### Problem to work on
Scan the entries below for the word "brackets" and copy every line where it turns up.
---- Records to use
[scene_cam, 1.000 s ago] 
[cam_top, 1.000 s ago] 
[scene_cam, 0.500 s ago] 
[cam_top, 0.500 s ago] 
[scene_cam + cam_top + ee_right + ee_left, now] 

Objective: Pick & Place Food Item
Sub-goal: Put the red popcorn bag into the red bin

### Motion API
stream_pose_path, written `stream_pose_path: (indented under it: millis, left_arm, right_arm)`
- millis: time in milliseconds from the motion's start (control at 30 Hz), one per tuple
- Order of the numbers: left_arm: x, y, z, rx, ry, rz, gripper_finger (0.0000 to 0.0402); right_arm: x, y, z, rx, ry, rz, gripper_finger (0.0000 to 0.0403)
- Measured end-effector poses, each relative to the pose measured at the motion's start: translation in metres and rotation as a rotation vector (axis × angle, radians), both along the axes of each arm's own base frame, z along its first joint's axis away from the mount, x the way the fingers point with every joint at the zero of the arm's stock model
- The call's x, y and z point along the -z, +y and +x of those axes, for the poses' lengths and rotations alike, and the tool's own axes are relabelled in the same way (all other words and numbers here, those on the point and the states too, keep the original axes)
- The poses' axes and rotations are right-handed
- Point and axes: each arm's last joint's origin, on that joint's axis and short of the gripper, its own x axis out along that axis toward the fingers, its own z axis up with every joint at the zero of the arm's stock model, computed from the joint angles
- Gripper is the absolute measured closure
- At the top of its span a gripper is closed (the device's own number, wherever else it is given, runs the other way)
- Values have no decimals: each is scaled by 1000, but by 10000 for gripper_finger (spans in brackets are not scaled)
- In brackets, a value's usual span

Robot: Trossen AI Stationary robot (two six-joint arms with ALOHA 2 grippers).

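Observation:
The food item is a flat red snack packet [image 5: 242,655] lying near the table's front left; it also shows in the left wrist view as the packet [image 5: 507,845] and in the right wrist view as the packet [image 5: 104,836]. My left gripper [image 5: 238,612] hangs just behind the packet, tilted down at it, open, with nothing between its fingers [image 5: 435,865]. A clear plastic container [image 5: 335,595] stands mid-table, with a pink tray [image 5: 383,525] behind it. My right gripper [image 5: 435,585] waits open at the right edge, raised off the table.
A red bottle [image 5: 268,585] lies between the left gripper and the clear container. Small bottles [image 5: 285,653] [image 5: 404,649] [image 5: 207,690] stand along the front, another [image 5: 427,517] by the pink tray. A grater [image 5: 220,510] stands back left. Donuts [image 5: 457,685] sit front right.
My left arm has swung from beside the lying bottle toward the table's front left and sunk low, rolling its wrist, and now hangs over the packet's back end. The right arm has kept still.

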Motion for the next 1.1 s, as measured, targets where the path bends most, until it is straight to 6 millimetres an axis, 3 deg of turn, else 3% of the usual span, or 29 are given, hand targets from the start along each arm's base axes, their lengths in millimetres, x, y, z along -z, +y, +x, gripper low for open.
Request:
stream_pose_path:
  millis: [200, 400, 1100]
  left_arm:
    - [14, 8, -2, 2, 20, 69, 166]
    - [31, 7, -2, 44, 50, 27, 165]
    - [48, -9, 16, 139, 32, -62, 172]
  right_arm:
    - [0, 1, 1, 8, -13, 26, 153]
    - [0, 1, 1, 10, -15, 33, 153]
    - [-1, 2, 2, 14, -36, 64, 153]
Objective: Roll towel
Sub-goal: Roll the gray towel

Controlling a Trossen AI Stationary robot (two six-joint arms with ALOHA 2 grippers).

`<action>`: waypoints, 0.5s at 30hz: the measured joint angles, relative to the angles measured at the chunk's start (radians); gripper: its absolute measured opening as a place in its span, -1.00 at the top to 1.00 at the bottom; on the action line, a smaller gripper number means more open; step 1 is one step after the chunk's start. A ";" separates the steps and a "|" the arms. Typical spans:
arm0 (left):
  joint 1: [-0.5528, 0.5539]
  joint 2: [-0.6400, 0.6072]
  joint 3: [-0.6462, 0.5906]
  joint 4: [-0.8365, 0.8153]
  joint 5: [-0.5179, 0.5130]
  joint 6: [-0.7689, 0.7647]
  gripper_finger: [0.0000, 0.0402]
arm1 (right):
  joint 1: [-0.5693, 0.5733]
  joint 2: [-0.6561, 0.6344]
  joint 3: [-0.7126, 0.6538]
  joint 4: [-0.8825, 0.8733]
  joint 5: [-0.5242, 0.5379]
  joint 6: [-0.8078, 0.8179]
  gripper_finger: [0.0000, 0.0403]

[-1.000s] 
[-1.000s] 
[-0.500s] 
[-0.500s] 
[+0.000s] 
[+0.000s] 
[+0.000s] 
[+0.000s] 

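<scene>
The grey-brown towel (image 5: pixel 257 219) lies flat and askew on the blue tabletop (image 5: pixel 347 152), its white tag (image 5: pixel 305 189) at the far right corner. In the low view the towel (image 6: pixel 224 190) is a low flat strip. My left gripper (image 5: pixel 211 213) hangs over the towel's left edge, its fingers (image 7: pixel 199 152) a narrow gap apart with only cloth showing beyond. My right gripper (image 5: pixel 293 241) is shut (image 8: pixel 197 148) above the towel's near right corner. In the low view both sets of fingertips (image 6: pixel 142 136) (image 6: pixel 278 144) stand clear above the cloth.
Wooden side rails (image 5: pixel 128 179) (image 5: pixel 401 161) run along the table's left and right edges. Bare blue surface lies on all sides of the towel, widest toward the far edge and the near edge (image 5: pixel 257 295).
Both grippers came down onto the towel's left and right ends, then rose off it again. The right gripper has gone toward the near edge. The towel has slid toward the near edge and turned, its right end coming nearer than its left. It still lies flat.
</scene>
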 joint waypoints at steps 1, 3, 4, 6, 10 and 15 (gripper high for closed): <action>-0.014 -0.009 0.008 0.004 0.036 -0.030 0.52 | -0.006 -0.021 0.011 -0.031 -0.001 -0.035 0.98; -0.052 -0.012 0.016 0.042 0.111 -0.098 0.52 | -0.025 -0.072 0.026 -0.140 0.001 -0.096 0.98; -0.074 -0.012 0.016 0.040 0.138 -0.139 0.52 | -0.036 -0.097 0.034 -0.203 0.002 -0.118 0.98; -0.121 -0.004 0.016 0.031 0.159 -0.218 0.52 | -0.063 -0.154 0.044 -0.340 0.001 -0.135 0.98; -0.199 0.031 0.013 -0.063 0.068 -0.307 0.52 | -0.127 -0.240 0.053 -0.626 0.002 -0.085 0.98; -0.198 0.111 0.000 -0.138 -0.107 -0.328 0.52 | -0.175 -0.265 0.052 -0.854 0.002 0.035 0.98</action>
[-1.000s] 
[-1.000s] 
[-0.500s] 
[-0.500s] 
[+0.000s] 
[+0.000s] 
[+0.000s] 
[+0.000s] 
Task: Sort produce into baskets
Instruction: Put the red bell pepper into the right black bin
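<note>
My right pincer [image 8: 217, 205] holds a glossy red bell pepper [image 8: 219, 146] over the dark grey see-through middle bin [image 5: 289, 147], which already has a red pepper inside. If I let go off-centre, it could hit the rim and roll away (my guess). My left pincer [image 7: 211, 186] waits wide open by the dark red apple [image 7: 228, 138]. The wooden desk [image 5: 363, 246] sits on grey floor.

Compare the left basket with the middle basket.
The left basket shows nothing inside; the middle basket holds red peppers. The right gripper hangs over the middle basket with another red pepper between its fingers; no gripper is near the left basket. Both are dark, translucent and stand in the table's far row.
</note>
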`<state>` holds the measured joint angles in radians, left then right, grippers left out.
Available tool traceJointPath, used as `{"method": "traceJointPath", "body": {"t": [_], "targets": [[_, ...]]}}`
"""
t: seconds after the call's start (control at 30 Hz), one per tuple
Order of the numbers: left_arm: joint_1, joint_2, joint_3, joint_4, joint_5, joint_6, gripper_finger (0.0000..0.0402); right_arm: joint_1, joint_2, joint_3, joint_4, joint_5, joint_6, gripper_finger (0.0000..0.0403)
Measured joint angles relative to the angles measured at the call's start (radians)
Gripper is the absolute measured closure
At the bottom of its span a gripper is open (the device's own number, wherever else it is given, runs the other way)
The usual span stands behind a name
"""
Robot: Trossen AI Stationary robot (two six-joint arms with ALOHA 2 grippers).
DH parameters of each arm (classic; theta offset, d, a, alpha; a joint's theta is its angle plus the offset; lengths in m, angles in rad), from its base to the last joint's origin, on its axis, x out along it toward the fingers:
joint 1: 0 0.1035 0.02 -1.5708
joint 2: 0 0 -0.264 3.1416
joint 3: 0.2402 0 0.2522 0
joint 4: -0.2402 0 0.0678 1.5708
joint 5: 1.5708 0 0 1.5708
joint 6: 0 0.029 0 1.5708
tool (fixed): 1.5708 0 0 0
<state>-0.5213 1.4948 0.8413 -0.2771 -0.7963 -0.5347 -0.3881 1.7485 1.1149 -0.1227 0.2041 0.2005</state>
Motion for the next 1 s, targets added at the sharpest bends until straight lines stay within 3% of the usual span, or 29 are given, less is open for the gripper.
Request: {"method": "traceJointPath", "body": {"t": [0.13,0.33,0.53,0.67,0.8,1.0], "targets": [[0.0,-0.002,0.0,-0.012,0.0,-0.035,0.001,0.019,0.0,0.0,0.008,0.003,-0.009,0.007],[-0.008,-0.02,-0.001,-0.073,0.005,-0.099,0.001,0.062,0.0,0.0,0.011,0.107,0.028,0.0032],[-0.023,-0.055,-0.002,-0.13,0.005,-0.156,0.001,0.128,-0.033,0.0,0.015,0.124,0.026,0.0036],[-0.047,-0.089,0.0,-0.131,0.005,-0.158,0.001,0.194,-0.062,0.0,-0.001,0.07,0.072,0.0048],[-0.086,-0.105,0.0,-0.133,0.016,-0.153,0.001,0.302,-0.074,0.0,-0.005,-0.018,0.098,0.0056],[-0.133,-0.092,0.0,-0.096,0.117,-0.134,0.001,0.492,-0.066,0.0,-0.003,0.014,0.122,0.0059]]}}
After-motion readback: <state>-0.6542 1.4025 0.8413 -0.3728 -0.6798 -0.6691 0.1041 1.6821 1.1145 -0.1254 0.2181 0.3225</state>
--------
### Response to this exercise
- Values have no decimals: each is scaled by 1000, but by 10000 for gripper_finger (spans in brackets are not scaled)
- In brackets, a value's usual span

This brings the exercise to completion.